▶ **Problem description**
Here the job is to repeat the listing exactly, but not the pictures in it.
◇ ◇ ◇ ◇ ◇ ◇ ◇
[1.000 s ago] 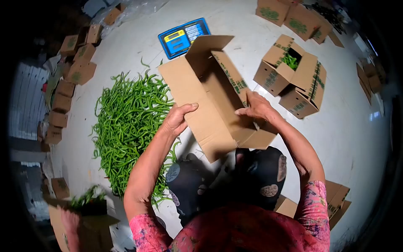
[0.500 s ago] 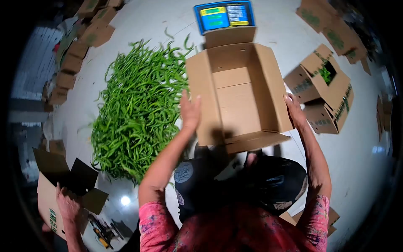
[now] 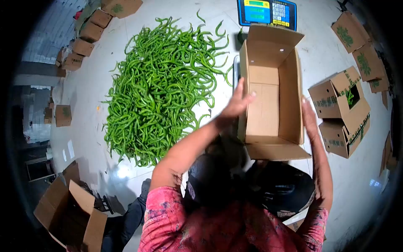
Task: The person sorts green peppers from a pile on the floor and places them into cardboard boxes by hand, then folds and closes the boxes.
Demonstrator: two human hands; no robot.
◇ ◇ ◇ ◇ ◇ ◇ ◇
▶ **Answer below**
[1.000 s ago] 
[0.500 s ago] 
[now] 
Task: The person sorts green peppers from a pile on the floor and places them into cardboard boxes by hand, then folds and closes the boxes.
Demonstrator: two human hands; no robot.

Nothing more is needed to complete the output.